INFORMATION PROVIDED:
━━━
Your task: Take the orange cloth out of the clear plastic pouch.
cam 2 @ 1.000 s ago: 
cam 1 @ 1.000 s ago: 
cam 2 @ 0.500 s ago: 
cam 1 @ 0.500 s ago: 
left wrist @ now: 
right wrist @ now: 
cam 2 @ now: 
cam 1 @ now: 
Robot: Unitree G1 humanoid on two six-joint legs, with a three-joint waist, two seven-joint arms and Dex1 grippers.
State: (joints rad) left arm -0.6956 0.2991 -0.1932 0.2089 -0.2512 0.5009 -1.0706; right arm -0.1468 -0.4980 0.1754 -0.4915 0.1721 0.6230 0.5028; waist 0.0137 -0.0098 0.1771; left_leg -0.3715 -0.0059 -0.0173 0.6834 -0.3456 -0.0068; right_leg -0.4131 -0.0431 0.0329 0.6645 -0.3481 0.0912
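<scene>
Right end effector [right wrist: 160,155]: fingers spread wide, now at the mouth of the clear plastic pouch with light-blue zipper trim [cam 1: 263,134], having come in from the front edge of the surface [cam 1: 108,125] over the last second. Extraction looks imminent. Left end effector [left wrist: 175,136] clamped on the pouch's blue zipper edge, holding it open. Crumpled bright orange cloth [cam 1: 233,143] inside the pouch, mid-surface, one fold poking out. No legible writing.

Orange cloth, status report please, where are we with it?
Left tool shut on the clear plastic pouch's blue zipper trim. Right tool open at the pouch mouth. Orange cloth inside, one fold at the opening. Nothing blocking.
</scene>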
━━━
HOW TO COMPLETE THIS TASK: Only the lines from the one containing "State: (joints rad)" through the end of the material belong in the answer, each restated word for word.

PROBLEM SOLUTION:
State: (joints rad) left arm -0.6956 0.2991 -0.1932 0.2089 -0.2512 0.5009 -1.0706; right arm -0.1468 -0.4980 0.1754 -0.4915 0.1721 0.6230 0.5028; waist 0.0137 -0.0098 0.1771; left_leg -0.3715 -0.0059 -0.0173 0.6834 -0.3456 -0.0068; right_leg -0.4131 -0.0431 0.0329 0.6645 -0.3481 0.0912
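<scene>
Right end effector [right wrist: 160,155]: fingers spread wide, now at the mouth of the clear plastic pouch with light-blue zipper trim [cam 1: 263,134], having come in from the front edge of the surface [cam 1: 108,125] over the last second. Extraction looks imminent. Left end effector [left wrist: 175,136] clamped on the pouch's blue zipper edge, holding it open. Crumpled bright orange cloth [cam 1: 233,143] inside the pouch, mid-surface, one fold poking out. No legible writing.

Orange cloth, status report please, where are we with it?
Left tool shut on the clear plastic pouch's blue zipper trim. Right tool open at the pouch mouth. Orange cloth inside, one fold at the opening. Nothing blocking.
</scene>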

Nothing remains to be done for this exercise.